The Philadelphia Story (1940)

It is just so hard to pick so few films, that this one was perfect because it has three actors I adore: Cary Grant, Katherine Hepburn and Jimmy Stewart. I confess I preferred Cary Grant’s quick quips he exchanged with Rosalind Russell in His Girl Friday and Katherine Hepburn banters better with Spencer Tracy, but that’s here, and it shouldn’t be there. This is a comedy where, with a reporter (Stewart) in tow, an ex-husband (Grant) (in)conveniently arrives at the abode of his ex-wife (Hepburn) just before she’s to get rehitched. Comedic misunderstandings ensue. While this one is musical-less, I still prefer it greatly over the 1956 musical remake High Society starring Frank Sinatra, Bing Crosby, Grace Kelly. (Side note: if you watch this and enjoy it see Hepburn and Grant movie from 2 years earlier, Bringing Up Baby, hilarious!)

The Thin Man (1934)

I think this film has one of the best onscreen couples ever. The dynamic and banter between Nick and Nora is incredible. William Powell plays Nick, a detective who retired after marrying a wealthy woman played by Myrna Loy. While the solving of murders is intriguing, it really is the chemistry between the leads that lures me in again and again. (The third member of their family is a little dog Asta, whom I’d venture to wager the dog from The Artist is based on).

The Maltese Falcon (1941)

Speaking of murder mysteries, The Maltese Falcon is one of the quintessential examples, in my opinion. Humphrey Boart stars as the gumshoe Sam Spade as he tries to locate a missing statue. Apart from Bogey being Bogey, consummate character actor Peter Lorre’s is amazing as always.

Now, Voyager (1942)

This is an excellent example of an incredibly talented and pretty actress not being afraid to look ugly. At the beginning of this film Bette Davis plays a dowdy spinster who looks years older than she should, until she takes a vacation and morphs into a socially adjusted beautiful woman.

The Court Jester (1956)

Danny Kaye plays a carnival performer masquerading as a court jester as part of a ploy to usurp an evil ruler who overthrew the rightful king. It’s a Robin Hood Men In Tights Type of outlaw comedy. One of the highlights is a great comedic tongue twisting moment you can catch here

Perils of Pauline (1947)

This is one of the lesser-known gems about a seamstress who works her way through the theatre ladder, into a man’s heart, and then onto the big screen as a fearless stuntwoman and star. I’m not quite sure why it is that I love this one, other than perhaps it’s fun and I’ve been watching it repeatedly for more than two decades.

Roman Holiday (1953)

The gorgeous Gregory Peck stars alongside beautiful Audrey Hepurn. Peck plays a reporter and Hepburn a Princess who wants to shirk royal duties and live a little. A beautiful timeless classic with two im-Peck-able stars.

Mrs Miniver (1942)

Greer Garson and Walter Pidgeon star in this film set in England during WWI. It depicts a middle-class family who band together to get through the terrible time, and it is the strength of the title character (Garson) who is the strong glue that keeps them together and sees them through. The story is so good Downton Abbey creator Julian Fellows seemed to “borrow” a story-line involving the grandmother and a flower competition almost directly from the film.

Stormy Weather (1943)

This one I liked for the musical numbers. The story was meh, but the music is so lively and fun that it doesn’t matter. Cab Calloway is incredible enigmatic and Lena Horne is stunning (but looks- and voice-wise).

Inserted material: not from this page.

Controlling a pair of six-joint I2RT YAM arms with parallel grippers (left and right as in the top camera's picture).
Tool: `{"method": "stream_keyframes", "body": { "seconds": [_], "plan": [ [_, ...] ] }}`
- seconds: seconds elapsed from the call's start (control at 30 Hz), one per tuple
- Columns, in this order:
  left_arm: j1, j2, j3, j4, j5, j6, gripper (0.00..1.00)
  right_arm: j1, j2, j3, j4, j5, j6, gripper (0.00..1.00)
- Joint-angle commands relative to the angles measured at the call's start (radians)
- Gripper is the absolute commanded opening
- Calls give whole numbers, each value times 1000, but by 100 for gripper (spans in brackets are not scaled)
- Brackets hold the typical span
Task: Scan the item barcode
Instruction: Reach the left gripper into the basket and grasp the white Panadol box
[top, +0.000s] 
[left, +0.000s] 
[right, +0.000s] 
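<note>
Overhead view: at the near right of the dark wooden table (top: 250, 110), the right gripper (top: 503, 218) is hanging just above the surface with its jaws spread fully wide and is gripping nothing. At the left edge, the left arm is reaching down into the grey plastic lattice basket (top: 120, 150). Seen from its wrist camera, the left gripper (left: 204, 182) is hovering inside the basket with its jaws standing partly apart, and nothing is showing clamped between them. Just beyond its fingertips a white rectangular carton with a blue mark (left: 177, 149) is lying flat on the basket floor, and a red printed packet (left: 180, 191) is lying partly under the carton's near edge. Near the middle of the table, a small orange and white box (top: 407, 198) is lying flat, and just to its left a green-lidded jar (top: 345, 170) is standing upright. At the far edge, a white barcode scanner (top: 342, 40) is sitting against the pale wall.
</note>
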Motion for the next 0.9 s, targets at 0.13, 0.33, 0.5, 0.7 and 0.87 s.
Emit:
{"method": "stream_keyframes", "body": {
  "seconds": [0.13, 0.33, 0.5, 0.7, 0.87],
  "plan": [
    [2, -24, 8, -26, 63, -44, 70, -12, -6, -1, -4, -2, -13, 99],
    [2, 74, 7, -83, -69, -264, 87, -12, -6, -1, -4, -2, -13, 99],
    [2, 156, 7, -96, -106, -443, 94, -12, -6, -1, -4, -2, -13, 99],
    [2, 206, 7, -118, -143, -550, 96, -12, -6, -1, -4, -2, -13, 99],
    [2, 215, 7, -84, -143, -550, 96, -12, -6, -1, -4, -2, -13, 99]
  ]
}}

So that’s my painfully picked 10 film lineup (you have no idea how long it took to narrow it down to such a short list, and as I’m about to hit save to go send I’m still hemming and hawing). If you haven’t seen any, do yourself a favour and indulge in one, or two….or all. Musicals can be uplifting, carefree escapes. And don’t be afraid of black and white. Many of the top directors of our time have ventured into the colourless realm: Tim Burton (Ed Wood), Jim Jarmusch (Coffee and Cigarettes), George A Romero (Night of the Living Dead), George Clooney (Good Night, and Good Luck), Martin Scorsese (Raging Bull), and Steve Spielberg (Schindler’s List).

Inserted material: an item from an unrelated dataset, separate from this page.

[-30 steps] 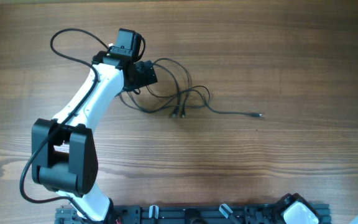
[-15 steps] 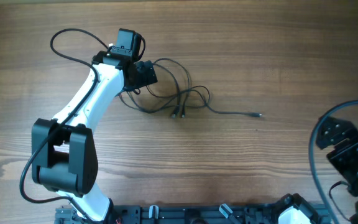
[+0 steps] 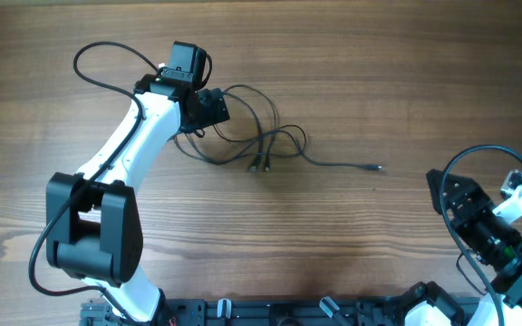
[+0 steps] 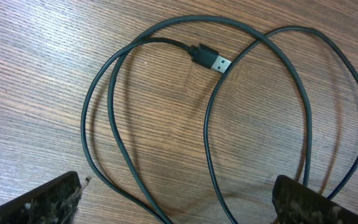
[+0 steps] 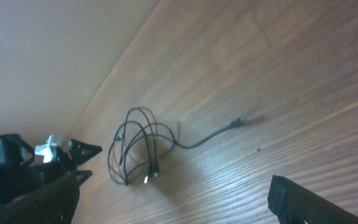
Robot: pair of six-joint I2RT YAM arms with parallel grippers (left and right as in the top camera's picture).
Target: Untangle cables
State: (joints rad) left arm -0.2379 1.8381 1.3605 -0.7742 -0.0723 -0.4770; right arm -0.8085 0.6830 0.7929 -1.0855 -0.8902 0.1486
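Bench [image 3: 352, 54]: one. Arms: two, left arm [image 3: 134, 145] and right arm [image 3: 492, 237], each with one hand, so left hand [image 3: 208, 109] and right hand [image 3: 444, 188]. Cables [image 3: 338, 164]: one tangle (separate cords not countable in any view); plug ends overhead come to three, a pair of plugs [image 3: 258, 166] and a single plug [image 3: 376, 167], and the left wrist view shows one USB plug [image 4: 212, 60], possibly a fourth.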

Side bar: You May Not Have Seen It, But You’ve Probably Heard It

Many quotes that live in our lexicon came from films made in the golden age:

  • “It’s alive! It’s alive!” Frankenstein. 1931
  • “Frankly my dear, I don’t give a damn.” Gone with the Wind. 1939
  • “After all, tomorrow is another day.” Gone with the Wind. 1939
  • “I’ve got a feeling we’re not in Kansas anymore.” The Wizard of Oz. 1939
  • “The stuff that dreams are made of.” The Maltese Falcon. 1941
  • “Here’s looking at you, kid.” Casablanca. 1942
  • “I think this is the beginning of a beautiful friendship.” Casablanca. 1942
  • “Of all the gin joints in the all towns in all the world, she walked into mine.” Casablanca. 1942
  • “Don’t ask for the moon. We have the stars.” Now, Voyager. 1942
  • “Badges? We ain’t got no badges! We don’t need no badges! I don’t have to show you any stinking badges!” The Treasure of the Sierra Madre. 1948
  • “Fasten your seatbelts, it’s going to be a bumpy ride.” All About Eve. 1950
  • “Mr DeMille, I’m ready for my close-up.” Sunset Boulevard. 1950
  • “Stella!” A Streetcar Named Desire. 1951
  • Well, nobody’s perfect.” Some Like It Hot. 1959

Emer will guest here at DBAWIS as often as she likes.

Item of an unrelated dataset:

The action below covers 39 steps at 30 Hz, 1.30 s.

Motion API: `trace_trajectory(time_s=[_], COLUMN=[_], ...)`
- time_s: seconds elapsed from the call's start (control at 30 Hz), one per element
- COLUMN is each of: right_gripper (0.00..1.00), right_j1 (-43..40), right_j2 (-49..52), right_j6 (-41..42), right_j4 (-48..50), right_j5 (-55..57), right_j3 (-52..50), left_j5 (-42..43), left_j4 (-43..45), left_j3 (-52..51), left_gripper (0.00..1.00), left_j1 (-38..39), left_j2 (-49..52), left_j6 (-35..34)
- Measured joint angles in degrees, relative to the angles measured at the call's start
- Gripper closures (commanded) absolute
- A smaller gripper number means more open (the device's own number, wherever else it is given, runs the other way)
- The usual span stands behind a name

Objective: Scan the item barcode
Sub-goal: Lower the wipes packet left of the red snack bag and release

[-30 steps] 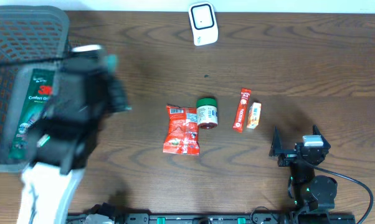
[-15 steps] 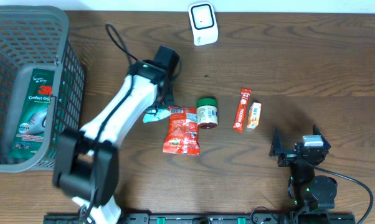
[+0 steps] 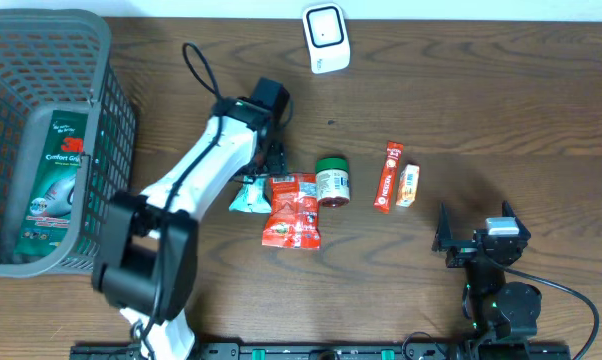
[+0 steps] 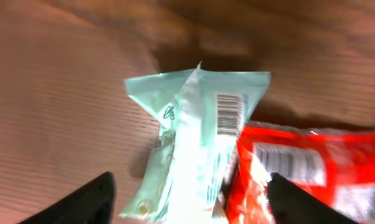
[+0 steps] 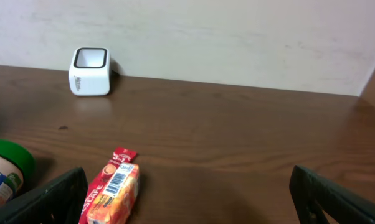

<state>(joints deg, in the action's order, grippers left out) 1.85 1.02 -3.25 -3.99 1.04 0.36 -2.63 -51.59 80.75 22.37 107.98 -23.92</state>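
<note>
A mint-green packet (image 4: 194, 143) lies on the table with its barcode (image 4: 230, 114) facing up. Its right edge touches a red snack packet (image 4: 312, 168). My left gripper (image 4: 190, 208) hovers just over it, open, its dark fingertips (image 4: 91, 200) wide on either side and not touching it. From overhead the packet (image 3: 249, 195) rests left of the red packet (image 3: 292, 208), under my left gripper (image 3: 262, 172). The white scanner (image 3: 326, 38) stands at the table's far edge. My right gripper (image 3: 478, 240) rests open at the front right, holding nothing.
A green-lidded jar (image 3: 332, 180), a red sachet (image 3: 386, 177) and a small orange box (image 3: 408, 185) lie right of the red packet. A grey basket (image 3: 101, 60) at the left holds a green 3M pack (image 3: 56, 175). The right wrist view shows the box (image 5: 116, 190) and scanner (image 5: 90, 71).
My left arm swung from over the basket to the table's middle carrying the mint-green packet. It then opened, and the packet now lies beside the red one. The right arm stayed still.
</note>
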Motion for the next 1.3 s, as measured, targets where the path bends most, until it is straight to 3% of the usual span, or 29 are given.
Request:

Contact us at: dbawis@rogers.com.

Emer Schlosser is a Torontonian, cinephile, writer, and lover of food. She currently  freelances her writing and editing abilities and is adding a foray into film. Emer’s blog can be found at http://emerschlosser.wordpress.com/

3 Responses to “Emer Schlosser: Why You Gotta Hate on Old?”

  1. Michael Tomasek Says:

    I believe the black and white cinematography in Night Of The Living Dead was more to do with budget than style. The shooting budget was $114,000. The blood was Bosco Chocolate Syrup drizzled over cast members’ bodies. Could not do that with color. There is a great piece on Wikipedia about it and George A Romero too.
    That small quibble aside.I enjoyed reading your post.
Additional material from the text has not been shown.